EXERCISE: Every line below from the one containing "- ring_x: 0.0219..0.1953" to the final line must be reproduced exactly, and no other line may appear in the answer.

DATA SHOWN:
-.-.-

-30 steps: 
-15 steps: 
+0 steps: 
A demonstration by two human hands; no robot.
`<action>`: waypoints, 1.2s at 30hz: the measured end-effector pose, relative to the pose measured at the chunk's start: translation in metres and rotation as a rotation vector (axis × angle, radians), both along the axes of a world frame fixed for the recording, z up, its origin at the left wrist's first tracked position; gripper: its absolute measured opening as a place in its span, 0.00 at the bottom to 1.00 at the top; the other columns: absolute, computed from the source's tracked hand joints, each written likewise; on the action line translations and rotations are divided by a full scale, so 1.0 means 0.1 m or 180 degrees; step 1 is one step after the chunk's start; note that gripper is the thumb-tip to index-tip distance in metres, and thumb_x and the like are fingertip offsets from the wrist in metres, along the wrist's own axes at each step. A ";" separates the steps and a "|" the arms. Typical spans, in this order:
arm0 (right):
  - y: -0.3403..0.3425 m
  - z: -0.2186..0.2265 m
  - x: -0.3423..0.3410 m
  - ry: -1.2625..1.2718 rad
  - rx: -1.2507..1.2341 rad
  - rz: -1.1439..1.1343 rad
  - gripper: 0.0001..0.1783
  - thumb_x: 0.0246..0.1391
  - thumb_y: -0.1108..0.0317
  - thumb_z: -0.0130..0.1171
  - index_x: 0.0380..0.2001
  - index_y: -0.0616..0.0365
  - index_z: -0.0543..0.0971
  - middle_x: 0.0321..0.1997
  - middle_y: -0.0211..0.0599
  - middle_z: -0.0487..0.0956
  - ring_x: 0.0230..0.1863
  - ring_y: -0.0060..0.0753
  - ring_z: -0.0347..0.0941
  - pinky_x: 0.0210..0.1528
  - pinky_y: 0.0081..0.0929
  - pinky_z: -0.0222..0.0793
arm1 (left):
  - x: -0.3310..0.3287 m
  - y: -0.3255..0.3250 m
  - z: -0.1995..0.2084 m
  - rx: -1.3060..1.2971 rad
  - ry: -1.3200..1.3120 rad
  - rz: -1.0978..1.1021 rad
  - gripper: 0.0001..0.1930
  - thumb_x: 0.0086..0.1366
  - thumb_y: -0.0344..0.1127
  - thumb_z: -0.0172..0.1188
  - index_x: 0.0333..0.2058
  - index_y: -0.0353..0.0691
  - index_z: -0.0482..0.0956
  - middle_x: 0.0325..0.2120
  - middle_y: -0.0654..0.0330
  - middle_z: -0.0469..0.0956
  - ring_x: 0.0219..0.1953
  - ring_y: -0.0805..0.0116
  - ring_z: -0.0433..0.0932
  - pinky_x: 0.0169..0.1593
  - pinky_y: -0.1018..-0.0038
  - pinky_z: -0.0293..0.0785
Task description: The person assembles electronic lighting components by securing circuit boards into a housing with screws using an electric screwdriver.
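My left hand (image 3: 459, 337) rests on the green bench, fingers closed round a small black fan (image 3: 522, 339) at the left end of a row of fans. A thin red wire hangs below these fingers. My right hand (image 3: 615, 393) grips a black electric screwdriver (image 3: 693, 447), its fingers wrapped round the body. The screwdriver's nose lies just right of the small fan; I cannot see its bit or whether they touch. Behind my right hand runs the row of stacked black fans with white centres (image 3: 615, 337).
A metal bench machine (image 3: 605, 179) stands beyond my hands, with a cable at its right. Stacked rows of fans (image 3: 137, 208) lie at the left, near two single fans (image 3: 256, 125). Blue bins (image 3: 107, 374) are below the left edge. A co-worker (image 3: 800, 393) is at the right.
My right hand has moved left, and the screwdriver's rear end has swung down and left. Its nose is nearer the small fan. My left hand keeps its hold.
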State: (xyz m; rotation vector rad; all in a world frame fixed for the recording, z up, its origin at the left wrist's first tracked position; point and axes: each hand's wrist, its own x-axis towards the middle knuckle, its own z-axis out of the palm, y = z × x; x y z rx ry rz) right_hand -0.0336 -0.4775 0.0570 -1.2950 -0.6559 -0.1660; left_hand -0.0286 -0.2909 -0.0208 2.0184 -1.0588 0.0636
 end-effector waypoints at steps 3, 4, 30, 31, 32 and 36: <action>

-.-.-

ANSWER SPACE:
  - ring_x: 0.0219..0.1953
  - ring_y: -0.0805..0.0116
  - ring_z: -0.0433..0.0932
  - pinky_x: 0.0169..0.1593
  - pinky_y: -0.1018..-0.0038
  - pinky_z: -0.0293..0.0785
Task description: The person assembles electronic lighting components by securing circuit boards into a housing with screws using an electric screwdriver.
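My left hand (image 3: 459, 337) rests on the green bench, fingers closed round a small black fan (image 3: 522, 339) at the left end of a row of fans. A thin red wire hangs below these fingers. My right hand (image 3: 615, 393) grips a black electric screwdriver (image 3: 693, 447), its fingers wrapped round the body. The screwdriver's nose lies just right of the small fan; I cannot see its bit or whether they touch. Behind my right hand runs the row of stacked black fans with white centres (image 3: 615, 337).
A metal bench machine (image 3: 605, 179) stands beyond my hands, with a cable at its right. Stacked rows of fans (image 3: 137, 208) lie at the left, near two single fans (image 3: 256, 125). Blue bins (image 3: 107, 374) are below the left edge. A co-worker (image 3: 800, 393) is at the right.
My right hand has moved left, and the screwdriver's rear end has swung down and left. Its nose is nearer the small fan. My left hand keeps its hold.
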State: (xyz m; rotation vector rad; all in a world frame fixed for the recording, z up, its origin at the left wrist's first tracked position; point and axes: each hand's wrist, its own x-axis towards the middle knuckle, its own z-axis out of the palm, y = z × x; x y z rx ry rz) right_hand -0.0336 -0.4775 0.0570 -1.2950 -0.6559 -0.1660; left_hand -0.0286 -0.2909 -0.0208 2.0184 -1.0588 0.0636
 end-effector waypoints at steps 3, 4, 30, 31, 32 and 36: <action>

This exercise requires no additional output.